[Exercise data Boundary: Start]
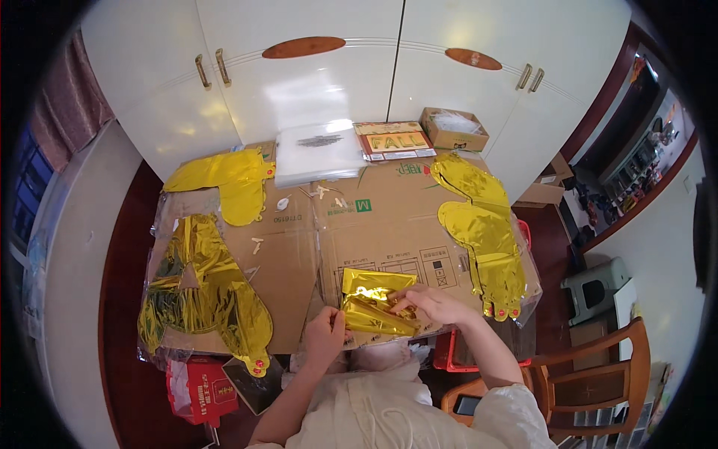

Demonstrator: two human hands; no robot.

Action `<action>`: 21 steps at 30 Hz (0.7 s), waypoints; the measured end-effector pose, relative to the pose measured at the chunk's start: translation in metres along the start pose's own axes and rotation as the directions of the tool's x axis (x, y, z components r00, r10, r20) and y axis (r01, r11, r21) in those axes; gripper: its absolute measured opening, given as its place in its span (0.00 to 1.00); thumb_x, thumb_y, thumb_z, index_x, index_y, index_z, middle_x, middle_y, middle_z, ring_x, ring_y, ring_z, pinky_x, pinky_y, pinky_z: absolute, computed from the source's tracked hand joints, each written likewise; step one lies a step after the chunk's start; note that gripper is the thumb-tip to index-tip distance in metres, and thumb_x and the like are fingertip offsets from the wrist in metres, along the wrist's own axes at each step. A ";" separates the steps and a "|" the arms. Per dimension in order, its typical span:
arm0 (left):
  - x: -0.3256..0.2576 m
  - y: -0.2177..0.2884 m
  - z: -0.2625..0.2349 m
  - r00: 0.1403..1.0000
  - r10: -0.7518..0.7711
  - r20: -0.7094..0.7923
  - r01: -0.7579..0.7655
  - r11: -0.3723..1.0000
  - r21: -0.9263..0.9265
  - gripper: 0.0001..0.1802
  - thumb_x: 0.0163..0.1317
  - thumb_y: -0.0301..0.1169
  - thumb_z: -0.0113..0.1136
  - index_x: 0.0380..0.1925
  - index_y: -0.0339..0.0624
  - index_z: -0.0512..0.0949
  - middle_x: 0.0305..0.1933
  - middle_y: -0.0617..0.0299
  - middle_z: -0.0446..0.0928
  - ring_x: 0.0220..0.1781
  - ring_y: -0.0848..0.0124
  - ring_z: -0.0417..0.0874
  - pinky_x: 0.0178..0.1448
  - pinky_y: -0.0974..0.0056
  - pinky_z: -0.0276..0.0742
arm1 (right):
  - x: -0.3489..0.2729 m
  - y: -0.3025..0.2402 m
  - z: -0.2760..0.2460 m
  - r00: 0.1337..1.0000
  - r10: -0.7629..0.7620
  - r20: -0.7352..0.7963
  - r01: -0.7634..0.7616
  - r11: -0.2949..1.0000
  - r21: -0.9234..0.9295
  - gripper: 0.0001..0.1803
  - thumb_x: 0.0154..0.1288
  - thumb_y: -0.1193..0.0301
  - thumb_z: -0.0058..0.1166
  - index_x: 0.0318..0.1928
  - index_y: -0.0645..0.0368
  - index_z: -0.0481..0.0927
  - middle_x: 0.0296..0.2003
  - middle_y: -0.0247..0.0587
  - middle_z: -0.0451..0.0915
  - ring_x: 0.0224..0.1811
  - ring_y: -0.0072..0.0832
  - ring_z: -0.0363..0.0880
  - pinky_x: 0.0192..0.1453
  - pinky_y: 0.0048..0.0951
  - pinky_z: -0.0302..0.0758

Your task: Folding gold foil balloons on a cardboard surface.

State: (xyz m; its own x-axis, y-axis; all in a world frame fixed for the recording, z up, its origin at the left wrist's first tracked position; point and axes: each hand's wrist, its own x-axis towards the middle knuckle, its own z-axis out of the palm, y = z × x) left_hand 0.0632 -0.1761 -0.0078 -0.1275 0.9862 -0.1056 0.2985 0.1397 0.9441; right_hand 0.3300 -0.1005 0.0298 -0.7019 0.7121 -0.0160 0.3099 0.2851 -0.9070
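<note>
Taking the creased gold foil sheet (362,284) as the centre of the clock, with twelve pointing toward the cabinets, the left hand (325,330) is at eight and the right hand (431,304) at three. The foil lies folded on the cardboard (389,213), close to the edge nearest the person. The left fingers are curled in against the foil's near-left edge; whether they pinch it, I cannot tell. The right fingers reach over the foil's right side, partly bent, and how firmly they hold it does not show. The foil looks thin and slick, so a hard pull between the hands could tear it or set sharp creases, and a loose hold could let it slip off the near edge toward six. A wide foil shape (239,307) at nine and a bent foil shape (243,196) at ten lie flat; a sweeping forearm could drag either out of place. The foil shapes (486,224) at two overlap, so catching the top one could shift those beneath. Small white pieces (323,191) at eleven, near the clear plastic bags (318,161), look light enough to scatter if the cardboard is bumped.
</note>
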 end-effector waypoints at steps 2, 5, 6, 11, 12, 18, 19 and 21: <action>0.000 0.001 0.000 1.000 -0.016 0.004 0.016 1.000 0.001 0.11 0.70 0.33 0.53 0.32 0.35 0.76 0.20 0.59 0.80 0.22 0.72 0.86 0.28 0.67 0.76 | 0.003 0.002 0.001 0.994 0.111 0.025 -0.113 0.986 0.123 0.14 0.67 0.63 0.58 0.46 0.59 0.82 0.41 0.43 0.83 0.48 0.35 0.80 0.55 0.31 0.73; -0.002 0.009 -0.001 0.998 -0.056 0.027 0.056 0.998 -0.007 0.11 0.70 0.32 0.52 0.33 0.35 0.75 0.22 0.59 0.81 0.23 0.73 0.85 0.28 0.69 0.77 | 0.015 -0.002 0.010 0.959 0.284 -0.016 -0.283 0.957 0.059 0.12 0.66 0.64 0.60 0.41 0.60 0.81 0.33 0.38 0.83 0.39 0.28 0.81 0.45 0.29 0.76; -0.002 0.013 -0.002 0.997 -0.065 0.043 0.065 0.998 -0.006 0.11 0.71 0.32 0.51 0.34 0.34 0.75 0.24 0.59 0.81 0.24 0.74 0.85 0.29 0.70 0.77 | 0.018 0.002 0.012 0.966 0.256 -0.021 -0.254 0.964 0.079 0.12 0.64 0.64 0.61 0.41 0.60 0.80 0.33 0.37 0.82 0.38 0.26 0.81 0.43 0.28 0.76; -0.003 0.012 -0.003 0.996 -0.075 0.040 0.076 0.997 -0.015 0.11 0.71 0.32 0.51 0.34 0.34 0.75 0.23 0.60 0.80 0.24 0.74 0.85 0.29 0.70 0.78 | 0.036 -0.018 0.015 0.960 0.279 -0.021 -0.280 0.959 -0.038 0.13 0.61 0.70 0.65 0.41 0.59 0.74 0.32 0.32 0.80 0.33 0.19 0.77 0.38 0.24 0.74; -0.003 0.011 -0.002 0.998 -0.063 0.024 0.064 0.998 -0.024 0.11 0.71 0.32 0.52 0.33 0.35 0.75 0.22 0.59 0.80 0.24 0.73 0.85 0.28 0.69 0.77 | 0.038 -0.017 0.017 0.961 0.276 -0.028 -0.277 0.958 -0.072 0.13 0.60 0.70 0.65 0.41 0.59 0.74 0.32 0.33 0.80 0.33 0.20 0.77 0.38 0.25 0.74; -0.001 0.005 -0.001 0.999 -0.037 0.008 0.037 0.999 -0.004 0.11 0.70 0.33 0.53 0.33 0.36 0.75 0.20 0.59 0.81 0.22 0.71 0.85 0.28 0.67 0.77 | 0.040 -0.018 0.021 0.990 0.132 -0.043 -0.139 0.939 -0.313 0.11 0.59 0.72 0.60 0.41 0.59 0.75 0.31 0.39 0.81 0.34 0.31 0.80 0.39 0.31 0.76; -0.001 0.004 -0.001 0.999 -0.038 0.006 0.038 0.999 -0.003 0.11 0.70 0.33 0.53 0.32 0.36 0.75 0.20 0.59 0.81 0.22 0.71 0.85 0.28 0.66 0.77 | 0.040 -0.023 0.019 0.992 0.126 -0.012 -0.122 0.931 -0.343 0.12 0.57 0.74 0.59 0.43 0.59 0.76 0.32 0.43 0.81 0.35 0.36 0.81 0.40 0.33 0.76; -0.001 0.006 -0.001 1.000 -0.027 0.006 0.027 0.999 0.020 0.11 0.70 0.33 0.53 0.32 0.36 0.75 0.20 0.59 0.81 0.22 0.71 0.85 0.29 0.66 0.77 | 0.039 -0.021 0.017 0.994 0.102 0.034 -0.084 0.939 -0.334 0.13 0.59 0.73 0.57 0.46 0.58 0.78 0.33 0.44 0.82 0.37 0.36 0.81 0.42 0.32 0.76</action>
State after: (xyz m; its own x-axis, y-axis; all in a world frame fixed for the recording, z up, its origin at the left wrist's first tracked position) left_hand 0.0645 -0.1762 -0.0018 -0.1299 0.9826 -0.1326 0.3137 0.1676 0.9346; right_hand 0.2853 -0.0901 0.0413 -0.6883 0.7151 -0.1224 0.5646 0.4220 -0.7093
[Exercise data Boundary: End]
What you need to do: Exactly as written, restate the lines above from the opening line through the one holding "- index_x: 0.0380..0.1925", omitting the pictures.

Answer to this task:
Demonstrator: two human hands; no robot.

Action `<action>`: 21 steps at 30 Hz (0.7 s), waypoints; the measured end-effector pose, relative to the pose measured at the chunk's start: translation in metres along the start pose's own axes and rotation as the directions of the tool's x axis (x, y, z components r00, r10, r20) and y axis (r01, r11, r21) in those axes; gripper: its absolute measured opening, given as its place in its span (0.00 to 1.00); thumb_x, thumb_y, thumb_z, index_x, index_y, index_z, middle_x, middle_y, middle_z, ring_x, ring_y, ring_z, pinky_x, pinky_y, pinky_z: absolute, computed from the source's tracked hand joints, each written likewise; step one lies a step after the chunk's start; note that gripper is the thumb-tip to index-tip distance in metres, and thumb_x and the like are fingertip offsets from the wrist in metres, along the wrist's own axes at each step. A ";" separates the steps and a "|" the arms. Per dimension in order, its typical span:
arm0 (left):
  - x: -0.3256..0.2576 m
  - y: -0.2177..0.2884 m
  - z: -0.2625..0.2349 m
  - r00: 0.1403..1.0000
  - r10: -0.7518..0.7711
  - r20: -0.7094..0.7923
  - r01: -0.7579..0.7655
  - r11: -0.3723..1.0000
  - r21: -0.9263..0.9265
  - gripper: 0.0001..0.1802
  - thumb_x: 0.0163..0.1317
  - thumb_y: -0.0301..0.1169
  - thumb_z: -0.0113..0.1136
  - index_x: 0.0380..0.1925

No additional answer is needed.